A Rhode Island grower is the first in the world to achieve a trifecta in the hobby of growing gargantuan foods, setting world records for heaviest pumpkin, longest long gourd and heaviest squash
PROVIDENCE, R.I. (AP) — A Rhode Island grower is first in the world to achieve a trifecta in the hobby of growing gargantuan foods: world records for heaviest pumpkin, longest long gourd and now, heaviest squash.
After previously breaking two records, Joe Jutras got his third during the weekend when he smashed the giant squash record with one that weighed more than a ton. His green squash tipped the scales at 2,118 pounds (960 kilograms) during a weigh-in at Frerichs Farm in Warren on Saturday.
His other titles came in 2006, when he broke the record for longest gourd, with a 126.5-inch (3.21-meter) gourd, and in 2007, when he broke the record for largest pumpkin, with a fruit that weighed in at 1,689 pounds (766 kilograms). Both previous records have since been surpassed, but Jutras is the only grower so far to break world records in the three most competitive categories.
"It feels great," Jutras said Monday. "It's really been a goal of mine to try to achieve this."
Jutras has been working on the trifecta for a decade, since his pumpkin win. He was close to the goal a few years ago, but then a squash on track to break the record split. Now 62, Jutras recently retired from his work as a high-end cabinet maker to devote more time to his hobby.
Jutras noted that others had won multiple world records for fruits and vegetables before, but in categories such as carrots that are not as competitive.
He credits a new soil cultivation technique and a seed from last year's world record breaker for this year's win.
Ron Wallace, a multi-time pumpkin record breaker, called Jutras' feat "unbelievable." He said Jutras' accomplishment showed the best of the hobby. "It's about people competing and pushing the boundaries," he said.

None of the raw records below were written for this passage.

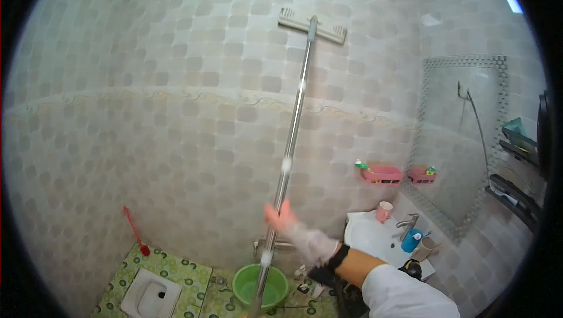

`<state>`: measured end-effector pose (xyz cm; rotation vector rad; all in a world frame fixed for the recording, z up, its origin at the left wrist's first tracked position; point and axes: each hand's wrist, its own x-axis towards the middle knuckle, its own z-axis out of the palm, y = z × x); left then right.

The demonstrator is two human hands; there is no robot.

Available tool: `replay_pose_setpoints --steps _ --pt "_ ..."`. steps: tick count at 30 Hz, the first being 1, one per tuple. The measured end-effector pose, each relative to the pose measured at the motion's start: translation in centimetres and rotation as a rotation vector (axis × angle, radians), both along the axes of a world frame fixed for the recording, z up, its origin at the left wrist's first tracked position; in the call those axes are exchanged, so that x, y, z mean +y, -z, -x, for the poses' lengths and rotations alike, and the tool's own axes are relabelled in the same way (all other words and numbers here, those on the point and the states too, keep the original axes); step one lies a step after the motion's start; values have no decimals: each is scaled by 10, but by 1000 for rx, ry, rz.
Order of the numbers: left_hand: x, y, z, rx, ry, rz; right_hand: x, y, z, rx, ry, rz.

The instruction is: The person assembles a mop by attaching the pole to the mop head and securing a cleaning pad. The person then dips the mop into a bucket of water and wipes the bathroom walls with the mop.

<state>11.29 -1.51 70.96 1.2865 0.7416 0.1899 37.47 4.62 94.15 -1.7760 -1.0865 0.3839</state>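
Note:
My right hand [281,218], in a clear plastic glove or sleeve cover, is wrapped round the metal pole of a flat mop [296,110]. The pole rises from the bottom edge of the view, leaning a little to the right. Its flat, pale head [312,26] lies against the tiled wall, high up. A black band circles my right wrist area below the cover, and the upper sleeve is white. My left hand is out of view, and so is the lower end of the pole.
Behind the pole, a green basin [243,288] stands on the floor. A squat toilet [138,300] and a red brush [143,250] are at the left. On the right are a white sink [363,233], a pink wall basket [381,173], a mirror [457,142] and dark shelves [513,198].

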Motion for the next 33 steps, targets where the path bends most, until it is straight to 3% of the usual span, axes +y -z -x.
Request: replay_pose_setpoints --steps 2,3,5,6,7,8,9,11,13,15,19,21,22,24,26,27,33 --pt "14 -50 -58 -31 46 -87 -23 -72 11 29 54 -133" --pt "21 -87 -87 -49 66 -123 -30 -79 5 15 62 -163" --pt "24 -181 -131 -187 162 -147 -47 -83 -10 -404 209 -423" --pt "15 -233 -144 -220 208 -283 -56 -92 -16 -407 228 -447" --pt "7 -287 -149 -272 346 -399 -67 -103 -23 -191 148 -572" --pt "4 -321 -161 -492 481 -566 -78 -116 -29 25 60 -690" --pt "1 -342 -178 -715 618 -730 -98 -142 -34 47 84 -720" --pt "-15 -365 -257 -515 623 -325 -139 -201 -55 39 162 -710" --pt "-48 -383 -253 -576 650 -423 -163 -248 -99 -112 335 -659" --pt "-71 -391 -243 -691 639 -578 -202 -312 -130 -153 327 -668" --pt "-60 -331 -250 -694 775 -555 -254 -438 -150 -335 484 -593" --pt "-38 -314 -253 -629 807 -571 -264 -470 -151 -360 494 -563" --pt "-28 -309 -252 -551 798 -461 -266 -478 -153 -348 494 -569" --pt "-12 -306 -247 -469 785 -351 -266 -476 -173 -363 531 -594" --pt "-3 -307 -244 -432 718 -57 -259 -452 -204 -355 503 -581" --pt "-4 -304 -241 -422 722 -53 -259 -432 -213 -341 476 -566" --pt "-23 -261 -238 -388 758 -39 -230 -247 -234 -178 447 -562"
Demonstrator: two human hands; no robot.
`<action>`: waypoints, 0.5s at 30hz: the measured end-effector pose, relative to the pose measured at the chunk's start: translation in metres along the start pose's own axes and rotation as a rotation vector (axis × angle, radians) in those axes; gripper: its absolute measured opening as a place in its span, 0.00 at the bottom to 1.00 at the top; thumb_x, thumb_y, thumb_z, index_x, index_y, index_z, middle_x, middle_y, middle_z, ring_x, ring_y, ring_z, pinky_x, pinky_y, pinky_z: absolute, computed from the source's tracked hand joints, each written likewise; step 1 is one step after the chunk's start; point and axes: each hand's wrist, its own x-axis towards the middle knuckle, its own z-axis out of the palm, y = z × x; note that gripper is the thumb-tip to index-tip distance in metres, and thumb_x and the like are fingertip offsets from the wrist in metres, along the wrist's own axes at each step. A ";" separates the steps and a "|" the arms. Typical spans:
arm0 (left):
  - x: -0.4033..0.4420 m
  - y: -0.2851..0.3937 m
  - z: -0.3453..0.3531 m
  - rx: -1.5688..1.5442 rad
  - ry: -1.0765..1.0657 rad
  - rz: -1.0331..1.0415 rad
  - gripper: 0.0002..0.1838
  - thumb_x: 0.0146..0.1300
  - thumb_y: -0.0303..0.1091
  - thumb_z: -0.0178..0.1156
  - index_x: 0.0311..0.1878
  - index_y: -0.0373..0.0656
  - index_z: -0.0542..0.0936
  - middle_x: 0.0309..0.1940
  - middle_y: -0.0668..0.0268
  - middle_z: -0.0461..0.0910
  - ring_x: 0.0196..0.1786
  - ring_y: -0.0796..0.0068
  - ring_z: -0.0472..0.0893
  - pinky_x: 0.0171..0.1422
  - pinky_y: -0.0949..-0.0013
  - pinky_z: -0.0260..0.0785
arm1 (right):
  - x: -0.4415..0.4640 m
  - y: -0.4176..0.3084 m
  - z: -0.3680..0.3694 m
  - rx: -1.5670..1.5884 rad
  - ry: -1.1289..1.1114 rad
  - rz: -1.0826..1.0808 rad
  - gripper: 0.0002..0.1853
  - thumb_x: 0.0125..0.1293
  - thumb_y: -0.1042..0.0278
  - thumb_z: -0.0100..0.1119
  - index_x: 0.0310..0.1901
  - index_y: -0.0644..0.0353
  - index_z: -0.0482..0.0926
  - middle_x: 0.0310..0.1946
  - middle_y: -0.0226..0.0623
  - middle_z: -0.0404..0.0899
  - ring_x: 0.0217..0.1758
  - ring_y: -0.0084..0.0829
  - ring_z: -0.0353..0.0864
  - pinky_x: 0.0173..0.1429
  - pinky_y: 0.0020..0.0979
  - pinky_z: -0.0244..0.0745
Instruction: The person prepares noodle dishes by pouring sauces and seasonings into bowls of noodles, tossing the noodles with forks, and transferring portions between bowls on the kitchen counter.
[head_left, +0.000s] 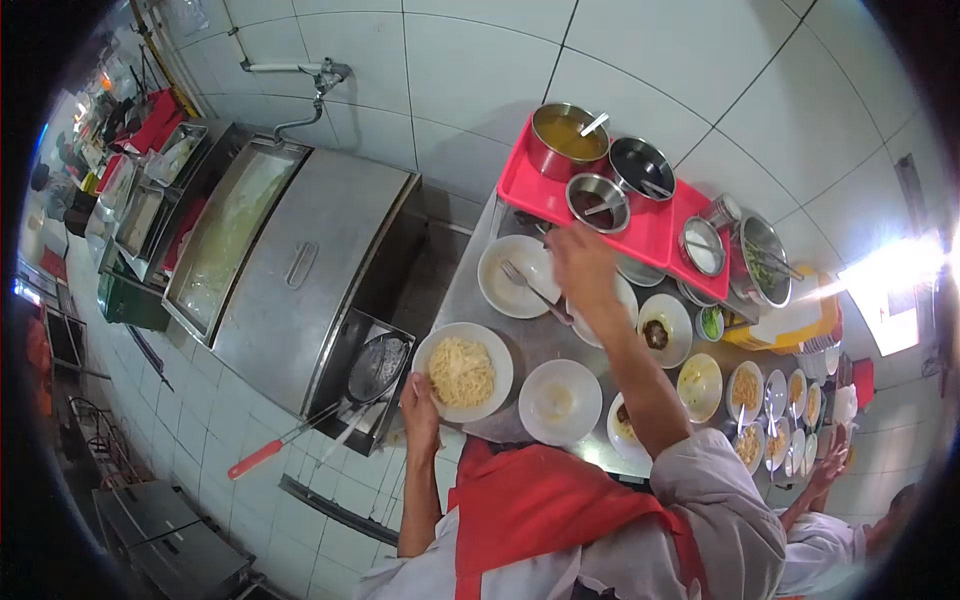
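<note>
My left hand [420, 408] grips the left rim of a white bowl of noodles [461, 371] at the counter's left edge. Farther up, my right hand [583, 262] is raised over the counter, just below a small metal pot of dark sauce [598, 203]; it is blurred, and what its fingers hold, if anything, cannot be made out. Left of it a white bowl [515, 276] has a fork [536, 290] lying across it. Beneath my right forearm is another white bowl, partly hidden. A white bowl with a little liquid [560, 401] stands near my apron.
Pots of yellow liquid [570, 133] and black liquid [643, 168] stand on a red tray [655, 238]. Several bowls and small plates line the right side. A strainer [377, 368] and a steel vat [235, 240] are at left. A co-worker's hands [832, 462] show at far right.
</note>
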 end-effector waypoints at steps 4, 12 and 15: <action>0.001 0.023 -0.001 -0.120 0.027 -0.065 0.30 0.77 0.53 0.41 0.54 0.31 0.75 0.45 0.62 0.79 0.48 0.76 0.75 0.54 0.70 0.68 | 0.057 0.057 -0.048 -0.160 -0.076 -0.143 0.08 0.54 0.73 0.62 0.37 0.60 0.82 0.35 0.40 0.80 0.41 0.43 0.81 0.44 0.41 0.78; 0.036 0.067 0.053 -0.134 -0.190 -0.004 0.30 0.78 0.53 0.40 0.61 0.31 0.72 0.53 0.58 0.79 0.54 0.71 0.79 0.59 0.67 0.71 | 0.076 0.097 -0.041 -0.145 -0.404 -0.290 0.09 0.51 0.78 0.61 0.36 0.61 0.82 0.35 0.45 0.82 0.41 0.47 0.83 0.45 0.43 0.80; 0.043 0.084 0.081 -0.187 -0.287 0.035 0.30 0.78 0.52 0.37 0.61 0.31 0.72 0.54 0.57 0.78 0.54 0.71 0.79 0.59 0.67 0.70 | 0.074 0.098 -0.054 0.014 -0.378 -0.205 0.06 0.51 0.78 0.61 0.33 0.63 0.80 0.34 0.47 0.82 0.40 0.48 0.83 0.44 0.44 0.78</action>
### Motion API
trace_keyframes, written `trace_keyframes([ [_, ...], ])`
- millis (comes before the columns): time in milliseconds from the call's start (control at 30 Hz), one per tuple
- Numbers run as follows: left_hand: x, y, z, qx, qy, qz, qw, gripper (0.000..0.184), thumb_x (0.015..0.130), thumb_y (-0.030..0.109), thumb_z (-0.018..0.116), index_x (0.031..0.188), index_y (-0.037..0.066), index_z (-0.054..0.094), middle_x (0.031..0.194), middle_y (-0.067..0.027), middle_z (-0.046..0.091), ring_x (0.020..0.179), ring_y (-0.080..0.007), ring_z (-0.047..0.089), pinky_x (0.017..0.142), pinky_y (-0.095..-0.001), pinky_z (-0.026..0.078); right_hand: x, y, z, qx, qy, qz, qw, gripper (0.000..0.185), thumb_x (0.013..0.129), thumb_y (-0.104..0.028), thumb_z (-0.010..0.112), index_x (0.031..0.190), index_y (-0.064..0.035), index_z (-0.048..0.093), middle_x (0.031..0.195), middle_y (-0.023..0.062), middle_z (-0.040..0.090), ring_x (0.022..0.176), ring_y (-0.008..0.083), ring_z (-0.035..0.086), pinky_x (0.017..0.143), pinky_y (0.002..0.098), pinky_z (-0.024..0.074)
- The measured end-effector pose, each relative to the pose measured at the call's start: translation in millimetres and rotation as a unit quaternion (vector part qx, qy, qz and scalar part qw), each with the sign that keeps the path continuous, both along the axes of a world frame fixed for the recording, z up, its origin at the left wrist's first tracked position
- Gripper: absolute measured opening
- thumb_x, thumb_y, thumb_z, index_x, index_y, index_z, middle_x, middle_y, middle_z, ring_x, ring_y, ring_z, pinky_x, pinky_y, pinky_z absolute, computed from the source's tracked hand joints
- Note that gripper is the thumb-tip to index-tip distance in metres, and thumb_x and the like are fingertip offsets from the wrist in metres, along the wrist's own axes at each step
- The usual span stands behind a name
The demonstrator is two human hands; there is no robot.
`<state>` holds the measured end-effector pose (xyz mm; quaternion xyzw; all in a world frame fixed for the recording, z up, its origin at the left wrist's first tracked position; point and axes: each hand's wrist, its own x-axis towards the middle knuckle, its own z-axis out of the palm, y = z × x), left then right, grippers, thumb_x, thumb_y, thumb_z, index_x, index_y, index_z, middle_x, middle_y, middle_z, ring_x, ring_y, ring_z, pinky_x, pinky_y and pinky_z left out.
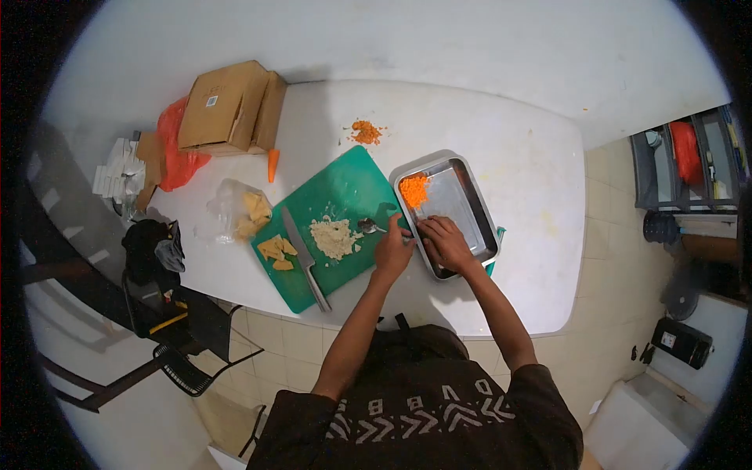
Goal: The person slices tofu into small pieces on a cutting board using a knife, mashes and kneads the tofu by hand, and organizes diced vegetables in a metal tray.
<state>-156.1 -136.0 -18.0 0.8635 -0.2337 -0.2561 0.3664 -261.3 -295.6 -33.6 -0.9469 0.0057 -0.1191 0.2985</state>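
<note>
My left hand (393,251) is at the left long side of a rectangular metal tray (487,215), its index finger and thumb apart. Beside it a metal spoon (368,225) lies on the green cutting board (352,176), its handle toward that hand. My right hand (448,244) reaches over the tray with fingers bent at its left rim, closed on it as far as I can see; the fingertips are partly hidden. Diced carrot (413,190) sits in the tray's far left corner. The board also holds a crumbly pale chopped heap (334,238), a knife (301,251) and yellowish chunks (276,251).
Orange scraps (366,131) lie behind the board. A carrot piece (272,166) rests by a cardboard box (223,110) and red plastic bag (176,149). A clear bag (235,210) holds more yellowish chunks. A green object (499,235) shows at the tray's right edge.
</note>
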Motion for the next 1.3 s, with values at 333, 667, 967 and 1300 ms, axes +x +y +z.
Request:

Jutras said his fruit is headed to New York City, where it will be on display this month at the New York Botanical Garden.
In February, he'll receive a coveted "green jacket" honor for his squash record at the annual convention in Oregon of the Great Pumpkin Commonwealth, considered the NFL of giant fruit and vegetable growing.
Asked what he plans to do next after achieving the trifecta, he said he's been thinking about the bushel gourd.
"I think the record now is about 279 pounds," Jutras said. "That might be something I might want to get into a bit."